**How to complete this task:**
In exact form, please repeat the records from their opening line down to the line with "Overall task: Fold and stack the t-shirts", including that line.

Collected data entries
____________

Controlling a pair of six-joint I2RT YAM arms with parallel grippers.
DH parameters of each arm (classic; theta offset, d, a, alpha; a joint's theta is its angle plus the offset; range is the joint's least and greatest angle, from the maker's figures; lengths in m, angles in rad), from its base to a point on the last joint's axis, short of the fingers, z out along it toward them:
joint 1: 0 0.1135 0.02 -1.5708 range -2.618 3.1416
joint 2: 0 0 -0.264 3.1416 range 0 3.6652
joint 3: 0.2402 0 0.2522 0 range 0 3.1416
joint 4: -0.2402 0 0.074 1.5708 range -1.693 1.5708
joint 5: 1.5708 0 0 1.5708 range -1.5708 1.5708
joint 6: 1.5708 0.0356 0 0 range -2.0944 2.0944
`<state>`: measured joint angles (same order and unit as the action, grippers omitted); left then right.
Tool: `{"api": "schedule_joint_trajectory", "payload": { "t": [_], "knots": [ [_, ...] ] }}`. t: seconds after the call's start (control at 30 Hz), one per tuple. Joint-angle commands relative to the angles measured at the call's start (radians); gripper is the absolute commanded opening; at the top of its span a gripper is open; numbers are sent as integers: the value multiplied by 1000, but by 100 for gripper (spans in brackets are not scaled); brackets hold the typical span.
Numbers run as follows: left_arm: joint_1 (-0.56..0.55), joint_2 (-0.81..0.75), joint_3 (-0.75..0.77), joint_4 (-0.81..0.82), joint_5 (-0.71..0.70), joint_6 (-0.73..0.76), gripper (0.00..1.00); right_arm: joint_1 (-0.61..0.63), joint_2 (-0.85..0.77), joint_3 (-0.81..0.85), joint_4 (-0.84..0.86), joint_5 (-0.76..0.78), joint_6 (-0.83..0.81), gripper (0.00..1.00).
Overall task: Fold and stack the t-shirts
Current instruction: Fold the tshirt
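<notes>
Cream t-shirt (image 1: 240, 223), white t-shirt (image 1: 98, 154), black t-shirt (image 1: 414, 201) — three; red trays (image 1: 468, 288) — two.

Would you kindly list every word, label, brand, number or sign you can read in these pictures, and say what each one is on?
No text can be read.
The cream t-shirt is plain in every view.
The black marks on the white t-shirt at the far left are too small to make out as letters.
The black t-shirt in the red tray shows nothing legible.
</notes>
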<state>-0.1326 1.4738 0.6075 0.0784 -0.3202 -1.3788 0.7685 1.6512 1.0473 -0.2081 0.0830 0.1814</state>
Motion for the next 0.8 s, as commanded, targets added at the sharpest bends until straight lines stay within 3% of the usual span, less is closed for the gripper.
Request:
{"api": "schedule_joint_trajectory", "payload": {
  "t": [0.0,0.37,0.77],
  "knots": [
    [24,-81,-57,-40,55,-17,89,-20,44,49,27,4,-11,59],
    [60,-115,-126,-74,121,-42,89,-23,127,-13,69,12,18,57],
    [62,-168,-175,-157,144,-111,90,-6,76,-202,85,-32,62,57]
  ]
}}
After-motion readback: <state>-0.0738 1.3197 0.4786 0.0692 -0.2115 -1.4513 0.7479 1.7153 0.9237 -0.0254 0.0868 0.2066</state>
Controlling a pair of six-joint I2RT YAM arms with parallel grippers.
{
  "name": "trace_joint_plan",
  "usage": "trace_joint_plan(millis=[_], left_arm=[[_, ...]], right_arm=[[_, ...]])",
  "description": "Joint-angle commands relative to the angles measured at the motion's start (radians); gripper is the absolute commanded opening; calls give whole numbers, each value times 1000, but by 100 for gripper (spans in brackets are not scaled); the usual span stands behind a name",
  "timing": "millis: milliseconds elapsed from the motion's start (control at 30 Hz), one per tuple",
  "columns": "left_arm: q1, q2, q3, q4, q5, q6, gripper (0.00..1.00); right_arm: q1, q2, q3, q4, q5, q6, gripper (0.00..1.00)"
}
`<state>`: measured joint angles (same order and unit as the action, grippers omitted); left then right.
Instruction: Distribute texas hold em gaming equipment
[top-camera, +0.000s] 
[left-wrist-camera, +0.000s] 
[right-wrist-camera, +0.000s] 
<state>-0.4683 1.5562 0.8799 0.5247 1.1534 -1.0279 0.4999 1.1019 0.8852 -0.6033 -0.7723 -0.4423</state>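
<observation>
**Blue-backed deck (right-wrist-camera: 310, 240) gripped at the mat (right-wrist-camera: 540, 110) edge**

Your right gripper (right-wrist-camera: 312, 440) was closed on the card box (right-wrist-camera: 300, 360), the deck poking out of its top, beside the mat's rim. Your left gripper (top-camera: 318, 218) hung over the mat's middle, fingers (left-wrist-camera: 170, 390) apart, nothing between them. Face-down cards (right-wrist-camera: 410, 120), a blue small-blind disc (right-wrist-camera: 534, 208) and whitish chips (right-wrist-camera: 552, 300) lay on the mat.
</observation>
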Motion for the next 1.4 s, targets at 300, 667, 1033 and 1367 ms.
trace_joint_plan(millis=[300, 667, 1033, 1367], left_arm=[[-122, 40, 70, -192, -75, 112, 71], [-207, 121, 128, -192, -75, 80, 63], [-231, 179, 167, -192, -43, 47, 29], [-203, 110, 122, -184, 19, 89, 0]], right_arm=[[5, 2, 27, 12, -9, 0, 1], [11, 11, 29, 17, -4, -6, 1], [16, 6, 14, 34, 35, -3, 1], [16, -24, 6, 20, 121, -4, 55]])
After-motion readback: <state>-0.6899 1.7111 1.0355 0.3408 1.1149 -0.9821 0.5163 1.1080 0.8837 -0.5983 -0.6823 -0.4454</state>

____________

**Response to the exercise:**
Controlling a pair of six-joint I2RT YAM arms with parallel grippers.
DH parameters of each arm (classic; theta offset, d, a, alpha; a joint's theta is its angle plus the offset; range is the joint's least and greatest angle, from the maker's figures; lengths in m, angles in rad), from its base to a point on the last joint's axis, short of the fingers, z out along it toward them:
joint 1: 0 0.1135 0.02 -1.5708 range -2.618 3.1416
joint 2: 0 0 -0.264 3.1416 range 0 3.6652
joint 3: 0.2402 0 0.2522 0 range 0 3.1416
joint 4: -0.2402 0 0.074 1.5708 range -1.693 1.5708
joint 5: 1.5708 0 0 1.5708 range -1.5708 1.5708
joint 6: 1.5708 0.0356 0 0 range -2.0944 2.0944
`<state>`: measured joint angles (same order and unit as the action, grippers omitted); left then right.
Tool: `{"api": "schedule_joint_trajectory", "payload": { "t": [_], "knots": [ [_, ...] ] }}`. t: seconds after the call's start (control at 30 Hz), one per tuple. Joint-angle commands relative to the angles measured at the call's start (radians); gripper is the absolute commanded opening; at the top of its span a gripper is open; numbers are sent as integers: the value multiplied by 1000, but by 100 for gripper (spans in brackets are not scaled); brackets hold the typical span.
Numbers run as follows: left_arm: joint_1 (-0.56..0.55), joint_2 (-0.81..0.75), joint_3 (-0.75..0.77), joint_4 (-0.81..0.82), joint_5 (-0.71..0.70), joint_6 (-0.73..0.76), gripper (0.00..1.00); right_arm: joint_1 (-0.61..0.63), joint_2 (-0.85..0.77), joint_3 (-0.81..0.85), joint_4 (-0.84..0.86), joint_5 (-0.76..0.78), joint_6 (-0.83..0.81), gripper (0.00..1.00).
Overall task: Fold and stack the t-shirts

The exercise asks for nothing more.